Canadians, who seem oft times armed with a great, unrelenting inferiority complex, have extravagant and boundless opinions of Robertson Davies of Caledon, Ontario.
Said one noted literary scholar in Toronto: "In anyone's ... pantheon of Canadian writers, Davies holds a place close to Zeus."
Mr. Davies, at 81, is Canada's best known writer of fiction. He has been twice considered for a Nobel Prize in literature. His books have circulated worldwide, translated into dozens of languages. He is, without question, preeminent.
Now comes Mr. Davies again -- with a new fiction, "The Cunning Man" -- to tease more sensational rhetoric from the pens of his star-struck Canadian loyalists.
"The Cunning Man" is a writer's novel. From its structure and technique to its language and choice of words, Mr. Davies crafts a story of reminiscences. The main character, Jonathan Hullah, recounts his life from his lowly birth and childhood in Sioux Lookout, Ontario, past private schools, university and to his unconventional medical practice in Toronto. He enlists his childhood friends, his loves and his inspiring admirers and acquaintances to enrich a narrative of age and aging, wisdom, knowledge and melancholy.
Dr. Hullah's world takes us to the present, but swirls with details more rooted in the 1930s, 1940s and 1950s. They reflect a more provincial time. His Toronto is not unlike the city I first encountered in the mid-1960s: insular, very English and decidedly un-American. Like Jonathan Hullah, the city was the center of my emotional and intellectual quickening too.
As the main character recounts his personal pursuits -- for adulthood, for knowledge, for stature, the reader is taken from society's old-fashioned standards of character, backbone, the brainy precisions of elitist education to the liberalizing freedom of Canadian socialism, and material and sexual hedonism. This is, it seems, the natural course of things.
Through it though, Dr. Hullah is able to finally trumpet: "This is the Great Theatre of Life. Admission is free but taxation is mortal. You come when you can and leave when you must. The show is continuous."

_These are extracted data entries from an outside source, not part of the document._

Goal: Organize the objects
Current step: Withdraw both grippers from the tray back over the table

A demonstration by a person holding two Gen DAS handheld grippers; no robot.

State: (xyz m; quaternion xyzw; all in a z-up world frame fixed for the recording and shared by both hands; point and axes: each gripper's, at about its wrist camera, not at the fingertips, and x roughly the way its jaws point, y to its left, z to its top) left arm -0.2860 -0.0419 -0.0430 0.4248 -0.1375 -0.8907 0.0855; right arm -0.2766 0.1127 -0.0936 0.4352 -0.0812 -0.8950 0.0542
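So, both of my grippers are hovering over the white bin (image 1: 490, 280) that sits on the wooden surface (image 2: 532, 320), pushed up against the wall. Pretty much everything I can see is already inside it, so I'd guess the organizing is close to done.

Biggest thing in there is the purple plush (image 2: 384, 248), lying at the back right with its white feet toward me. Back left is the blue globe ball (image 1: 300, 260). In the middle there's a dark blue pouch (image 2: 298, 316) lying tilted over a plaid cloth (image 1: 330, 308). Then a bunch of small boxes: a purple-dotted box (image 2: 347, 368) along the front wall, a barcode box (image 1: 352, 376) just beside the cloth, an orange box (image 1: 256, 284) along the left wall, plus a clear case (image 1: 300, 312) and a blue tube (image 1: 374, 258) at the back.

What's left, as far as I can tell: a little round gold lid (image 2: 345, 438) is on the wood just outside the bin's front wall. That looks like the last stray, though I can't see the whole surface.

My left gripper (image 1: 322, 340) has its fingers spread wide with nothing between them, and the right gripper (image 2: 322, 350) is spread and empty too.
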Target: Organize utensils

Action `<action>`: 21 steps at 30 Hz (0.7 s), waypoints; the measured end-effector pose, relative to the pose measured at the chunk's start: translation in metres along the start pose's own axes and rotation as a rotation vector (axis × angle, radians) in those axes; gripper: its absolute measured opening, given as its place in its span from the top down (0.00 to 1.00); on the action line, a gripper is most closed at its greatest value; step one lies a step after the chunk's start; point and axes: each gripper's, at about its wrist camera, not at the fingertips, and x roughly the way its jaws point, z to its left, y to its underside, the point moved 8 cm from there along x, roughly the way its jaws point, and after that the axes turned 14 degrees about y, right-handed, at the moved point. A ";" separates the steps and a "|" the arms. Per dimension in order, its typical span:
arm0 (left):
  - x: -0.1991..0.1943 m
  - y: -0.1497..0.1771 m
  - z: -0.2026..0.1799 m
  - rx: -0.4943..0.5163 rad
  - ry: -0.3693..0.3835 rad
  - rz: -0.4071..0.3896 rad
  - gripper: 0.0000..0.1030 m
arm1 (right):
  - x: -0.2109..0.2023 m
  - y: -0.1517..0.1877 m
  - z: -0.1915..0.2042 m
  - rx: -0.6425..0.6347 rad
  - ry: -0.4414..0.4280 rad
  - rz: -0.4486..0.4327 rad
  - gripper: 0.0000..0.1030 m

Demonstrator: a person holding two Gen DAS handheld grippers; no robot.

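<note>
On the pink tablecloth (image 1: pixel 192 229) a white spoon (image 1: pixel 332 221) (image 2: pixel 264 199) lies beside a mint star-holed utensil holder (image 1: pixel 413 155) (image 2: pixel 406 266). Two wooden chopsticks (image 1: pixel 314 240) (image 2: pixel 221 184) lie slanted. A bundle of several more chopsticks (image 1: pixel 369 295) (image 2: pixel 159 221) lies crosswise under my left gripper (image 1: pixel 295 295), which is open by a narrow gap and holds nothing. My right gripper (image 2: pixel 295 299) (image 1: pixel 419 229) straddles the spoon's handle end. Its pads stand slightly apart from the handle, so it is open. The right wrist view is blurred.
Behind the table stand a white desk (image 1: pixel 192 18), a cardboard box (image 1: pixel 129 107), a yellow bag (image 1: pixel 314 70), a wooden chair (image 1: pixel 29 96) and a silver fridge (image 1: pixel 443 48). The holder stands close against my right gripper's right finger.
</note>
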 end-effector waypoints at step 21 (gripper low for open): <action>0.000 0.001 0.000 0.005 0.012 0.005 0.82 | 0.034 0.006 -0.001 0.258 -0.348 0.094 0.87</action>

"The Cunning Man," at 469 pages, is worth your time.
Now for the details:
The technique: Mr. Davies' tale is recounted largely by gimmick. Dr. Hullah is interviewed by a journalist, Esme. At the same time, he writes a secret Case Book, which becomes the narrative. Both work, allowing the story to flow. Part III, however, is devoted to a series of letters from Grebe House in Toronto, home to the lesbian lovers Emily Raven-Hart and Pansy Todhunter. The letters, while descriptive and enlightening, so alter the thread of the book that the narrative falters. The story line ebbs only to pick up again once the reader returns to Dr. Hullah's Case Book. Mr. Davies shouldn't have. The language: This is not a breezy beach book. Forget the fast read. "The Cunning Man's" style will twist the cerebrum. The sentence structure is complex, replete with semi-colons. The words are royal: hetaera, dwale, euchred, opprobriously, frugiferous. There also are frequent sprinklings of Latin phrases. Yet this combination, for my money, is the heart and soul of some of the best writing there is. Not kid stuff. Not sentences bastardized by decades of electronics, but honest, flowing, lyric passages. It's much appreciated.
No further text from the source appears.